Some introductory words

This very basic tutorial covers a supervised classification problem. First, let’s briefly discuss some general terms and approaches.

Supervised classification problem

Basically, you have a classification problem in ML when your target variable is categorical, e.g. a specific species (of some plant, animal, etc.). In a supervised classification problem, there are known labels in the training data, from which the classifier tries to approximate a mapping function from the input variables to the output variables.

Splitting into training and test set

The basic approach for ML problems is to split the data set into a training and a test set.

The training set is used to (surprise!) train the model. The test set is then used to (surprise!) test the accuracy of the trained model.

Actually, we also need a third set - the validation set, which is used to evaluate the performance of each classifier, and to find and fine-tune the best model. However, as is often the case in space/planetary physics, the data set is not that large, so splitting the not that large data set in even smaller data sets should probably be avoided. In such a case, validation can be done using a cross-validation approach.

Cross-validation

The basic approach here is k-fold cross-validation. Thereby, the training set is split into k smaller subsets. The model is trained on one of the k folds as training set and validated on the remaining (k-1) folds. This is done for all of the k folds. The performance measure calculated by the k-fold cross-validation is the average of the results for all k folds.

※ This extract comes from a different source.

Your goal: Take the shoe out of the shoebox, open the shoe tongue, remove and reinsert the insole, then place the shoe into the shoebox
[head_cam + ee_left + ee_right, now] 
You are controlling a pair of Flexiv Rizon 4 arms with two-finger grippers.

The advantage of this approach is that validation does not need an extra data set. However, k-fold cross-validation might become computationally expensive.

Coding environment

As already mentioned, the code in this tutorial is written in Python 3. Hereby, Jupyter notebooks are used. You can either use your local installation (e.g. in a virtual environment) or you can use one of the external providers of this service (e.g. Google colab or Binder).